On February 12, 2020, the Tax Court issued a Memorandum Opinion in the case of Essner v. Commissioner (T.C. Memo. 2020-23). The issues presented in Essner v. Commissioner were whether the petitioner failed to report distributions from an inherited IRA and whether the IRS subjected the petitioner to a duplicative inspection of his books and records relating to his 2014 tax year in violation of IRC § 7605(b).
Background to Essner v. Commissioner
In 2013 the petitioner’s mother died, and he inherited an IRA that she had, in turn, inherited from her late husband, petitioner’s father. After the petitioner inherited the IRA, he took distributions from it in both 2014 and 2015. Specifically, the petitioner received distributions of $360,800 and $148,084 in 2014 and 2015, respectively. Believing that the distributions were tax-free (thanks, Google), the petitioner engaged a return preparer for his 2014 and 2015 returns, but he did not inform his return preparer that he had received IRA distributions in 2014 and 2015 and did not ask for guidance from his return preparer on the tax treatment of such transactions.
The IRS received Forms 1099-R (Distributions from Pensions, Annuities, Retirement or Profit-Sharing Plans, IRAs, Insurance Contracts, etc.), reporting the IRA distributions to the petitioner. The IRS’s Automated Underreporting (AUR) program generated two notices informing the petitioner that it had detected a discrepancy between records of payments made to him and the amount of taxable income he reported on his 2014 income tax return. The petitioner responded, stating in a handwritten note that he disagreed with the proposed changes. Being the heartless computer system it is, the AUR generated a statutory notice of deficiency (SNOD) regarding the 2014 tax year, from which the petitioner timely petitioned the Tax Court for a redetermination.

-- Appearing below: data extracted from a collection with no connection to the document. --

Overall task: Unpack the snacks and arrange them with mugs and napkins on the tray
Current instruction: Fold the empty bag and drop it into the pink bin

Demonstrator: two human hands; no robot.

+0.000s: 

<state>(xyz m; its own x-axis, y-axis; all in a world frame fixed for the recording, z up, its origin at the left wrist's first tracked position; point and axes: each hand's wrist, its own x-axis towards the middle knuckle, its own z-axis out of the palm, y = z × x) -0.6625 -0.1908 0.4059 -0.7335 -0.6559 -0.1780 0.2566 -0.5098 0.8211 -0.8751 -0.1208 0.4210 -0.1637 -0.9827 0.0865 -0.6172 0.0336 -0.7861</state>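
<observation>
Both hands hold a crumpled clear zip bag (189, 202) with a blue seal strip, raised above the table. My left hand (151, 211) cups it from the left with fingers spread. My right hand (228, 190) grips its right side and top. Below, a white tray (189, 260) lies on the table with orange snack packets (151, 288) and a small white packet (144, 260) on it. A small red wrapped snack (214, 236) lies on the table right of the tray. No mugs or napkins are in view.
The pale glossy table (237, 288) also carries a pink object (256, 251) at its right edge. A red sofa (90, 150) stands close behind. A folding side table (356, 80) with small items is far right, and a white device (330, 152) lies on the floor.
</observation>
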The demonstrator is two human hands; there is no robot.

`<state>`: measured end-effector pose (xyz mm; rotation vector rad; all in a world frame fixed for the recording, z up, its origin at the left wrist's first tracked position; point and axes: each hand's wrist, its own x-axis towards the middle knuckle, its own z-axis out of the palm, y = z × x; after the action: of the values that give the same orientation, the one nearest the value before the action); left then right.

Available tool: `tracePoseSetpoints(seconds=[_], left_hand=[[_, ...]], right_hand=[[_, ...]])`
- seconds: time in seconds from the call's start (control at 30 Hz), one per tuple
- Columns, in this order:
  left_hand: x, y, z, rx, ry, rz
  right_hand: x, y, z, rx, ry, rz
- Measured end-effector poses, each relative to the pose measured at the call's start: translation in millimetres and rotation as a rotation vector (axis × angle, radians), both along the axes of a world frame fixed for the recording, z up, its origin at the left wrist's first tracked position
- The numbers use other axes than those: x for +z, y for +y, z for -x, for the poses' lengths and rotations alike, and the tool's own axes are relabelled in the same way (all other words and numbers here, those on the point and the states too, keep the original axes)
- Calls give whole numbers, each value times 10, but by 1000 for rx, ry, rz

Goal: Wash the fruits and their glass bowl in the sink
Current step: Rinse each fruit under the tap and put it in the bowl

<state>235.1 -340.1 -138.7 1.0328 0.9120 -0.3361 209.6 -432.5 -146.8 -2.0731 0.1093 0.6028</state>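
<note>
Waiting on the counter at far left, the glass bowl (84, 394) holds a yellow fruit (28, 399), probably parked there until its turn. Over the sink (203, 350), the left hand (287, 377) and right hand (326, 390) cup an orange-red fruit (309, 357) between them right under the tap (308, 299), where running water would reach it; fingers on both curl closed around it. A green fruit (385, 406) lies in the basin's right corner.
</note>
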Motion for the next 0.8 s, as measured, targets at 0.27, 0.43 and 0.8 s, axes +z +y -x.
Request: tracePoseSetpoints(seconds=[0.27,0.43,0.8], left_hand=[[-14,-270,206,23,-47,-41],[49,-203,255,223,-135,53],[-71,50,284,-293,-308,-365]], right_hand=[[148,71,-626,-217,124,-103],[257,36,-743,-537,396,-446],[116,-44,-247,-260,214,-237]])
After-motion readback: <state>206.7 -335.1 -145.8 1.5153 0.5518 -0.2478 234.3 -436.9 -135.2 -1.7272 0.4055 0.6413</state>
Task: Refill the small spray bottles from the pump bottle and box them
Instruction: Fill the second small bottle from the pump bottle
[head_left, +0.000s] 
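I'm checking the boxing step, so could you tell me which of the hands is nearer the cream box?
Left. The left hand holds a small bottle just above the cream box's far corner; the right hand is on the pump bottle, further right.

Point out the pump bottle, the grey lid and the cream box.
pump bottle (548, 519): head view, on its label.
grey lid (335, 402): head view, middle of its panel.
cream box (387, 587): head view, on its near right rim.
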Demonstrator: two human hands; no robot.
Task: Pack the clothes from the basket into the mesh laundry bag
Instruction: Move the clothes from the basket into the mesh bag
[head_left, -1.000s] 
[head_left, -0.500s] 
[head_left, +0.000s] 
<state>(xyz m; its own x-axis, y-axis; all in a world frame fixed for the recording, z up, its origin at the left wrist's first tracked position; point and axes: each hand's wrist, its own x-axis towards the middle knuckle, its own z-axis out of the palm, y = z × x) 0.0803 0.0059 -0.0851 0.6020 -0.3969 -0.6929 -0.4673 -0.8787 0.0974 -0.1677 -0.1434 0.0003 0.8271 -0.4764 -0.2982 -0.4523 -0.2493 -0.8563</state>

This was not, however, the end of the petitioner’s interaction with the IRS. Concurrently with the review by the AUR program, petitioner dealt with an individually directed examination of his 2014 and 2015 tax years. Two months prior to the automatically generated SNOD, the petitioner received a Letter 3572, informing petitioner that his 2014 tax return had been selected for examination and requesting that petitioner provide copies of his 2013 through 2015 income tax returns. Ostensibly, the Letter 3572 focused on various reported travel, meal, and legal expenses but did not mention the IRA distribution discrepancy that the AUR program had already identified.
Apparently ignorant of the 2014 SNOD that the AUR had generated, the IRS continued its examination and ultimately sent a Letter 915 to the petitioner attaching the examination report and proposing adjustments related to the 2014 tax year. The RAR did not reflect the adjustment relating to the petitioner’s IRA distribution in 2014. Thus, the petitioner sent a letter to the IRS requesting that it provide a copy of the original report to confirm that the IRA distribution petitioner received in 2014 was not taxable. Ultimately, the IRS issued a SNOD relating to his 2015 tax year, and the petitioner, once again, timely petitioned the Tax Court for a redetermination.
The Unnecessary Examination Provision – IRC § 7605(b)
The petitioner argued that the IRS should be barred from assessing the proposed deficiency for 2014, because it violated IRC § 7605(b) by conducting a second inspection of petitioner’s books and records for 2014. In part, IRC § 7605(b) provides that a taxpayer must not be subjected to unnecessary examination or investigations, and only one inspection of a taxpayer’s books of account shall be made for each taxable year unless the taxpayer requests otherwise or unless the IRS, after investigation, notifies the taxpayer in writing that an additional inspection is necessary. Digby v. Commissioner, 103 T.C. 441, 446 (1994).
Looking Behind a Notice of Deficiency – The Narrow IRC § 7605(b) Exception
Generally, the Tax Court will not “look behind” the notice of deficiency to see what occurred during the course of an examination. See Greenberg’s Express, Inc. v. Commissioner, 62 T.C. 324, 327 (1974). However, the petitioner’s IRC § 7605(b) argument opens a narrow exception to that rule; therefore, facts relating to the examination for petitioner’s 2014 tax year—and only his 2014 tax year—are material to these cases.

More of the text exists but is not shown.